Treatment for Ankle Fracture 

Certain mild ankle breaks (stable and with no displacement) can be treated non-surgically with a splint, short leg cast, or other protective device such as a walking boot. Some patients may be able to walk immediately while wearing a support while others may have to use crutches to limit weight-bearing. 

For more serious fractures in which bones or bone fragments are misaligned, surgical intervention is necessary to prevent improper healing (malunion) that would impede proper movement in the ankle and possibly lead to other complications. 

Treatment is based on the alignment of the bones and the stability of the ankle joint. The goal is to have the bones heal as close to perfect as possible, preventing any residual instability or malalignment of the bone. 

It’s important to note why alignment and proper treatment of an ankle fracture/break is so important: 

  • A malalignment of as little as two millimeters in the ankle joint can lead to arthritis. 

 

Recovery from Ankle Fracture Surgery 

It takes about six weeks for bones to heal. It could be longer for ligaments or other soft tissues to heal, if also damaged. 

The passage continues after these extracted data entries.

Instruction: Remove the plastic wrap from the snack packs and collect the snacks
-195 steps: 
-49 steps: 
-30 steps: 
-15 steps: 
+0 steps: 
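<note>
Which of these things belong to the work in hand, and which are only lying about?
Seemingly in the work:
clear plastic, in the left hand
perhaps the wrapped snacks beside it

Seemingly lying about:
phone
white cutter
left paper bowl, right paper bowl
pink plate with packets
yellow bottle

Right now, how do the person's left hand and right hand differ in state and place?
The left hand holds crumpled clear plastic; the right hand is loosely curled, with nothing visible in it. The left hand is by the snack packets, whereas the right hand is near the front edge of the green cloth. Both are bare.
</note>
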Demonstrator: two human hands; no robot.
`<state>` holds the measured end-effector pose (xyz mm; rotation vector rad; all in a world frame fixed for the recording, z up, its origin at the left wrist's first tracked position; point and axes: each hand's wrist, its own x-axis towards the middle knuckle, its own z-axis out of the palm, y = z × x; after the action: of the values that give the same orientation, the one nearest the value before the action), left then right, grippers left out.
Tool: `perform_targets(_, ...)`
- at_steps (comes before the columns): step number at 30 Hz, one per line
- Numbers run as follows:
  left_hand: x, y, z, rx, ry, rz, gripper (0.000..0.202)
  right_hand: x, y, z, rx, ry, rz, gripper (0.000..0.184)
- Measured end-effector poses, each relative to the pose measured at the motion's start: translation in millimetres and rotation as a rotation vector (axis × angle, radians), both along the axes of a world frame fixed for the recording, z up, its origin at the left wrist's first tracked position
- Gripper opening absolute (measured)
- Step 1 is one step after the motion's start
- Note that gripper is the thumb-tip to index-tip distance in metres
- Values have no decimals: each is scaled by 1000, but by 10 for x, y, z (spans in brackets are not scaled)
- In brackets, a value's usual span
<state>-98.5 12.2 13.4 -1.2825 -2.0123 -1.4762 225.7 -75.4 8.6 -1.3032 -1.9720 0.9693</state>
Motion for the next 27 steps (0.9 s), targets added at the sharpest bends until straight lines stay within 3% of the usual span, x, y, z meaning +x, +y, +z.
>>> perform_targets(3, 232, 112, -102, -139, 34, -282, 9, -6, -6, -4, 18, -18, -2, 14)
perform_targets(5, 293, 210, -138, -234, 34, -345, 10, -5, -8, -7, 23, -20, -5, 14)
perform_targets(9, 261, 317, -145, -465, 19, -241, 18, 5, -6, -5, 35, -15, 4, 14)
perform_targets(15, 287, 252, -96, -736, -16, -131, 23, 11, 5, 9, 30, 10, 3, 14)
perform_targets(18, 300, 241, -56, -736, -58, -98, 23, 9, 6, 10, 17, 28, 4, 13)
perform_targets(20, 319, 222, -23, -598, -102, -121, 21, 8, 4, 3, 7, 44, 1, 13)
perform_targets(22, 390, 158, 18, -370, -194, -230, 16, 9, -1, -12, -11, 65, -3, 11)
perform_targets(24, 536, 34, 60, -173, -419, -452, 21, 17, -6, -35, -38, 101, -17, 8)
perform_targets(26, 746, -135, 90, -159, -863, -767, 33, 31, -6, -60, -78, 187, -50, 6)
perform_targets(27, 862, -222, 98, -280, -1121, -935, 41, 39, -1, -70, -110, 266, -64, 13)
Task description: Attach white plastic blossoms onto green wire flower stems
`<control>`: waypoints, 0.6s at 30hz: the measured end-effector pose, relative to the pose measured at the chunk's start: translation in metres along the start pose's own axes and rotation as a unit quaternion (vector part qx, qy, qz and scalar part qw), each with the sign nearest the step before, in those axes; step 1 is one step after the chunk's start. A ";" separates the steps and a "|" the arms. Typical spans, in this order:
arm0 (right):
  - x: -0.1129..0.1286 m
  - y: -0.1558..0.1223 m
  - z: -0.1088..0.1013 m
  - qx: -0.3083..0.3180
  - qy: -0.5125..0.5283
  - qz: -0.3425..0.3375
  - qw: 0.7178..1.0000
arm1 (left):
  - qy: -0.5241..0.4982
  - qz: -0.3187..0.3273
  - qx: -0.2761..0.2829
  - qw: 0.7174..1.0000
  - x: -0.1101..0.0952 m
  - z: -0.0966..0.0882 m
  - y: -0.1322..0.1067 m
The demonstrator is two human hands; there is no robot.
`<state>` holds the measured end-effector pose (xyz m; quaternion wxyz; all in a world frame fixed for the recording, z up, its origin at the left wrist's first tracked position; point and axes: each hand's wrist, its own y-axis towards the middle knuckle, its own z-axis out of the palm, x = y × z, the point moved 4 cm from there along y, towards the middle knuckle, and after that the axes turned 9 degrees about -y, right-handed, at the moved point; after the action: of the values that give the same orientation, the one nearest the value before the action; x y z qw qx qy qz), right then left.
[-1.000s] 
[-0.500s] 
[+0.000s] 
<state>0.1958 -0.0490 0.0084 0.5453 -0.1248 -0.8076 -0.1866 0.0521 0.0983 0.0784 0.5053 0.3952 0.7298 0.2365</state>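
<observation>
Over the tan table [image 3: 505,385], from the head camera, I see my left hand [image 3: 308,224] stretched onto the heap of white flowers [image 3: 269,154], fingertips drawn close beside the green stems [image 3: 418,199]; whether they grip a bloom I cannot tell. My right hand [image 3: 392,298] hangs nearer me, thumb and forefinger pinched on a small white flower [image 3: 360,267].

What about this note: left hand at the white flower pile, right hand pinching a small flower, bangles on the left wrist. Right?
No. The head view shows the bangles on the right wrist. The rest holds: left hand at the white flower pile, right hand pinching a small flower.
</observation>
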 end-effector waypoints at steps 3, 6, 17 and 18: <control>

After surgery, patients are typically not weight-bearing for 4 to 6 weeks until the bone heals. Patients are placed on a pain management protocol. For the first couple of weeks, patients are in a splint and are elevating the limb 90% of the day. After 10 to 14 days, the sutures are removed and patients are typically placed into a removable boot. From here, patients can start moving the ankle. At the six-week visit, X-rays are typically obtained. Assuming the bone is healed, patients are then allowed to start weight- bearing and to begin physical therapy. Patients can expect six weeks of therapy or more, if required. 

If you suspect an ankle fracture or bread, you should see a doctor who specializes in foot and ankle conditions. Early intervention is essential to preserving the health of the ankle joint over the long term.